What’s The Point of Copywriting?September 21st 2010 Sally Ormond copywriter, copywriting tips, freelance copywriter, marketing tips
There definitely is one – an enormous one.
To give you a clue, it is something you should be thinking about even before you pick up your pen or strike a key on your keyboard.
Have you worked out what it is yet?
Everything you write must have a purpose. If it doesn’t, what’s the point writing it?
Every piece of copy you write – website copywriting, newsletters, brochure copy, advert, case study, press release…everything has a purpose – it’s there to generate something – sales, leads, interest, traffic…
You’ve put a lot of time and effort into it (and quite possibly money if you are using a freelance copywriter) so you must make sure it actually does something.
Before you begin to write (or give your copywriter their brief), ask yourself:
1. What will this piece of copy do for my business?
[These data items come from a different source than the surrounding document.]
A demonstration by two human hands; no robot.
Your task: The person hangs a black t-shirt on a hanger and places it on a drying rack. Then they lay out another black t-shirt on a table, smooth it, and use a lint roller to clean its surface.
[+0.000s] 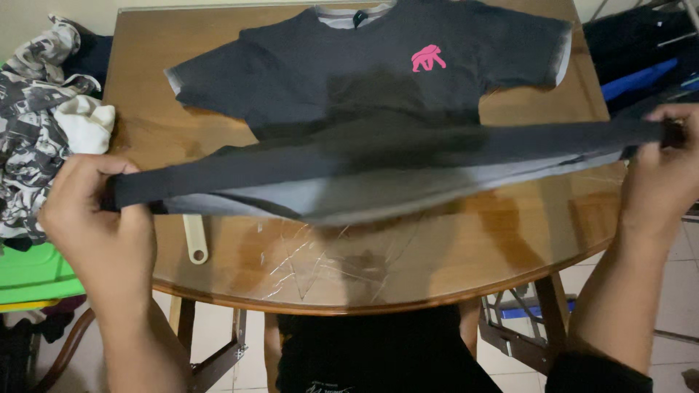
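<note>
Dark T-shirt (pixel 378 80) on glass-topped wooden table (pixel 451 255), tiled floor (pixel 677 291) below

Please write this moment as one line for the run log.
left hand: grips T-shirt hem | right hand: grips hem | hem lifted over table | clothes pile left

Shirt: your dark cotton T-shirt (pixel 364 80) lies flat on the round wooden surface (pixel 510 240), collar at the far edge, hem lifted toward you.
Left hand: your left hand (pixel 98 215) pinches the hem's left end, over the surface's near-left edge.
Right hand: your right hand (pixel 666 164) pinches the hem's right end, beyond the surface's right edge.
Handle: a pale plastic handle (pixel 195 240) lies on the surface under the raised hem, just right of your left hand.
Pile: a heap of patterned fabric laundry (pixel 36 124) sits left of the surface, above a green plastic stool (pixel 33 273).
</note>
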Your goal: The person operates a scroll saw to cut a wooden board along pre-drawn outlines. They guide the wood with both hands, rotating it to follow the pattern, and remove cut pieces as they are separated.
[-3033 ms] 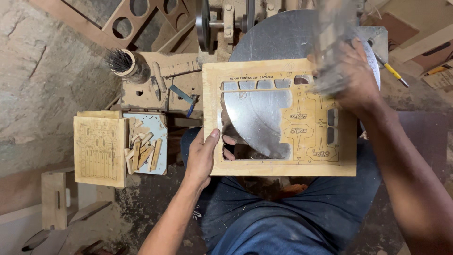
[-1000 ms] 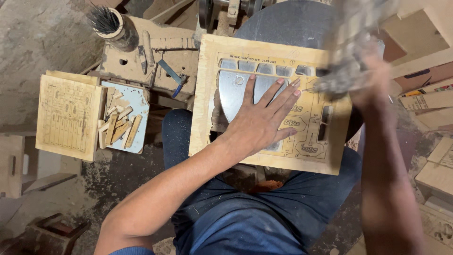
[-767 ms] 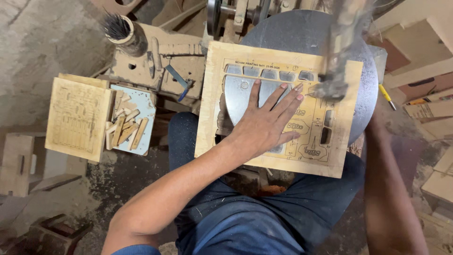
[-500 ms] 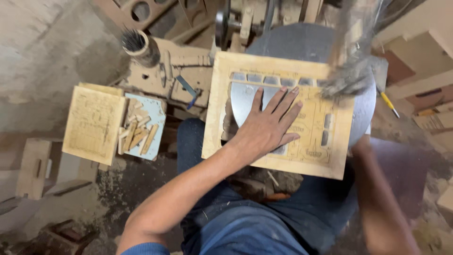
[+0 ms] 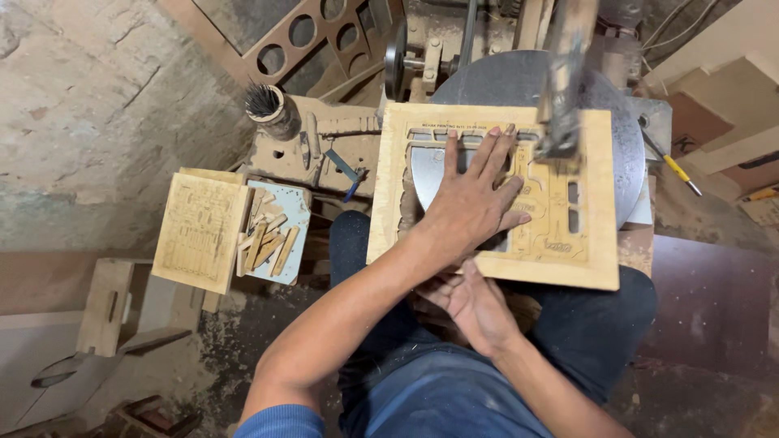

It may not necessarily be there to sell. It may be to raise awareness or generate leads. If you can’t define its purpose it’s not needed and creating it will just be a waste of time and money.
2. What do I want the reader to do?
It could be to buy a product, sign up to a mailing list, make an appointment, visit your website. Whatever it is, your copy must be persuasive enough to make them carry out that action. Also remember to tell your reader what to do within your call to action.
You might think that if you are producing a case study, article or feature, you can ignore this advice. Well, you can’t. Even if it is ostensibly an informational piece, it should still be designed to encourage future contact. An interesting article will be remembered so when that person has a need for your product or service your name will be in the forefront of their mind.
Why you need to know this
Every piece of copy produced by or for your company must have a purpose. Every word will build a relationship with your reader. Even if it doesn’t lead to an immediate sale, when the time is right for your reader, it could.
Remember to look at the bigger picture.